The Austrian-born Lauda first snatched the F1 drivers' title with Ferrari in 1975. After surviving the Nürburgring crash, he managed to recover and get back into the competition in just 42 days, finishing second behind UK's James Hunt. The Austrian won the championship again for Ferrari in 1977 and retired at the end of the 1979 season. However, he came back to the paddock in 1984, joining McLaren, and in 1985 became the sole driver ever to win an F1 title after having returned from retirement.
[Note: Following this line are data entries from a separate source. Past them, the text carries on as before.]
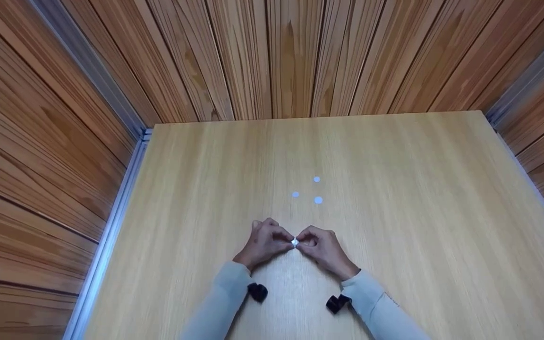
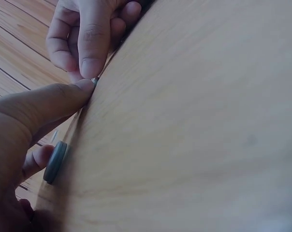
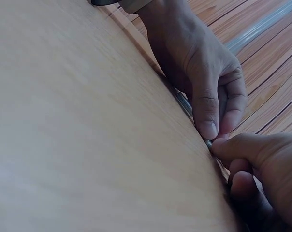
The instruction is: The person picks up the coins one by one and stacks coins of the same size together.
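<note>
Both hands meet over the table at its near middle. My left hand pinches a small whitish piece between thumb and index finger, and my right hand pinches its other side the same way. Fingertips hide most of the piece; in the left wrist view only a sliver of the pale piece shows. In that view a grey-green disc overlaps a curled fingertip of the left hand. Beyond the hands, three small pale discs lie apart on the wooden table.
The light wooden table extends on all sides of the hands. Wood-plank panels rise behind it and at both sides. A metal rail runs along the left edge. Black devices sit at both wrists.
</note>
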`<state>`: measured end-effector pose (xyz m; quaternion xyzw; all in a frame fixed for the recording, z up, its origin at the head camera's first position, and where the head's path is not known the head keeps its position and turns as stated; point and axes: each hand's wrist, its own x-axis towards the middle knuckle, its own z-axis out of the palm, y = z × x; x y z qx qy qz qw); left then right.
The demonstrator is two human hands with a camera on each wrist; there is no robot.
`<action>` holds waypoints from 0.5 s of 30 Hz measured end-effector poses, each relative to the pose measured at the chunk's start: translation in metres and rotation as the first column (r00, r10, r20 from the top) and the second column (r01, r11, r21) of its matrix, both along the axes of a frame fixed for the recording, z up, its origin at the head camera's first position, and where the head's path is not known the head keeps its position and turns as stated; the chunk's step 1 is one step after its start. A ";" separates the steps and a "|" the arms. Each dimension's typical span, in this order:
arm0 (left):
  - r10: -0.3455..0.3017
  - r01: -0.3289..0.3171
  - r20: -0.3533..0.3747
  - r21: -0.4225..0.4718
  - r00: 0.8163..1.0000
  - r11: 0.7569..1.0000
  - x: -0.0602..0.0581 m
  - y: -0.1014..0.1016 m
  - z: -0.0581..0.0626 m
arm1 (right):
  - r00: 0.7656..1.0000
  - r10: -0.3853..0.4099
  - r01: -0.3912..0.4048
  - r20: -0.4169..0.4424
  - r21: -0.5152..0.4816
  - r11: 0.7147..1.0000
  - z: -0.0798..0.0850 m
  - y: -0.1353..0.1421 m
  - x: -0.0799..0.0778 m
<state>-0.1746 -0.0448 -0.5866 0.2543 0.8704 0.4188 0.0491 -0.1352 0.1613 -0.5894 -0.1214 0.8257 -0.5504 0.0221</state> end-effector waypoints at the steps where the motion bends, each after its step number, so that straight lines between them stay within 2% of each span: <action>1: 0.002 -0.002 0.001 -0.002 1.000 1.000 0.000 0.000 0.000 | 1.000 -0.003 0.003 0.006 -0.008 1.000 0.000 0.000 0.000; 6: 0.012 -0.011 0.028 -0.021 1.000 1.000 0.000 0.001 0.003 | 0.998 -0.022 0.026 0.057 -0.058 0.998 0.002 0.004 -0.003; 9: 0.012 -0.011 0.047 -0.032 0.999 0.999 0.000 0.000 0.003 | 0.998 -0.039 0.043 0.054 -0.069 0.997 0.005 0.007 -0.004; 15: 0.020 -0.017 0.102 -0.028 0.995 0.999 0.001 -0.001 0.003 | 0.996 -0.079 0.082 0.031 -0.101 0.991 0.037 0.012 -0.005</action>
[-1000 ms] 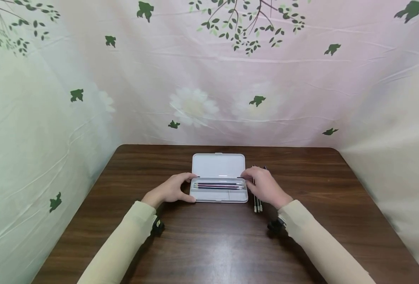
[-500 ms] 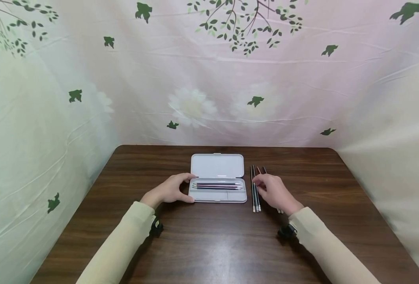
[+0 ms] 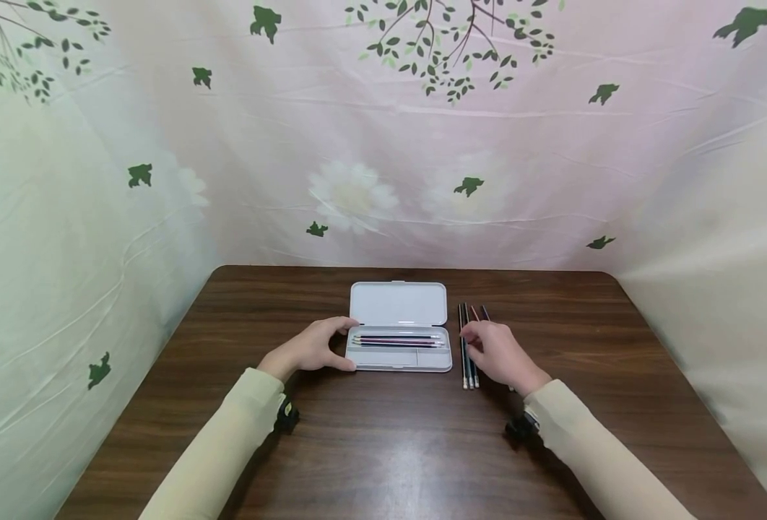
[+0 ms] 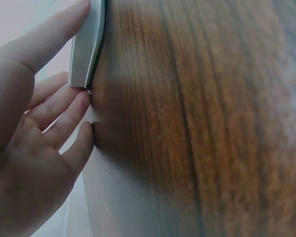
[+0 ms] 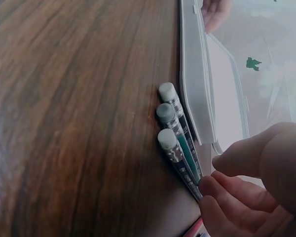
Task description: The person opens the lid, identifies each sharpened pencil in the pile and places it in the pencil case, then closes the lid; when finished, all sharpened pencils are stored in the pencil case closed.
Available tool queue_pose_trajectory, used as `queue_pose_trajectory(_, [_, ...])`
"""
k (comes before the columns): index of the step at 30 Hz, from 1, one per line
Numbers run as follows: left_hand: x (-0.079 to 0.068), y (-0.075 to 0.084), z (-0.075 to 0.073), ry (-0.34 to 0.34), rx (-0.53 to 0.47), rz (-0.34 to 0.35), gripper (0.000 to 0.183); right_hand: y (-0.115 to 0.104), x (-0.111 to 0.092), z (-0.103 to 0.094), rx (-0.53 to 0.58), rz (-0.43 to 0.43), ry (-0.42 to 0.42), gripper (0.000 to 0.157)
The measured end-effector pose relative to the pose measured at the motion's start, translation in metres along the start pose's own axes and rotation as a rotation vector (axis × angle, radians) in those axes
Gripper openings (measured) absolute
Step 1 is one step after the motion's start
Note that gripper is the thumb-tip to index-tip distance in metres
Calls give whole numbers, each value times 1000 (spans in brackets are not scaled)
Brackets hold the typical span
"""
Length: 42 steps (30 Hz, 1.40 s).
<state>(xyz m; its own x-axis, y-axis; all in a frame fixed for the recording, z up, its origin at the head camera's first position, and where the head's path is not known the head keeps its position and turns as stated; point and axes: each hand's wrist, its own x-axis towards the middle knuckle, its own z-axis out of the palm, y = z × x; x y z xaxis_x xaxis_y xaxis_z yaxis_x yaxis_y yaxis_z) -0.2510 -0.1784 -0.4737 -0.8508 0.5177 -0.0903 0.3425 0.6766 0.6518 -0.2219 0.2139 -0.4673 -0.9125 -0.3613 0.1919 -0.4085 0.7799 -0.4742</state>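
An open white pencil case (image 3: pixel 398 361) lies with its lid (image 3: pixel 399 303) folded back, and several pencils (image 3: pixel 396 341) in its rear compartment. My left hand (image 3: pixel 312 345) holds the case's left end, thumb at the front corner and a finger at the back one. In the left wrist view, the thumb lies along the case wall (image 4: pixel 87 54). Right of the case, my right hand (image 3: pixel 497 352) is bent over loose pencils. Three eraser-tipped pencils (image 5: pixel 175 148) show in the right wrist view; my fingertips touch the outermost, while the thumb stands slightly apart.
The brown wooden table (image 3: pixel 396 448) spreads out in front of the case. More pencils, one red (image 3: pixel 474 313) and one dark (image 3: pixel 485 313), lie partly hidden under the right hand. A printed curtain (image 3: pixel 383 144) hangs behind the table and along both sides.
My right hand has moved from the case's right end to the loose pencils, uncovering the ones nearest the case. Since half a second ago it has shifted slightly left. The left hand stays put.
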Motion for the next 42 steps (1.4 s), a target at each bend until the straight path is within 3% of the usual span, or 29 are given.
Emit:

A movie starring Daniel Brühl as Lauda and Chris Hemsworth as James Hunt premiered in cinemas in 2013.

After his definitive retirement in 1985, Lauda made money as an entrepreneur, founding his own airline but later selling most of it to Ryanair. He also worked as a TV commentator and served as the non-executive chairman for the Mercedes' F1 team, of which he was a shareholder.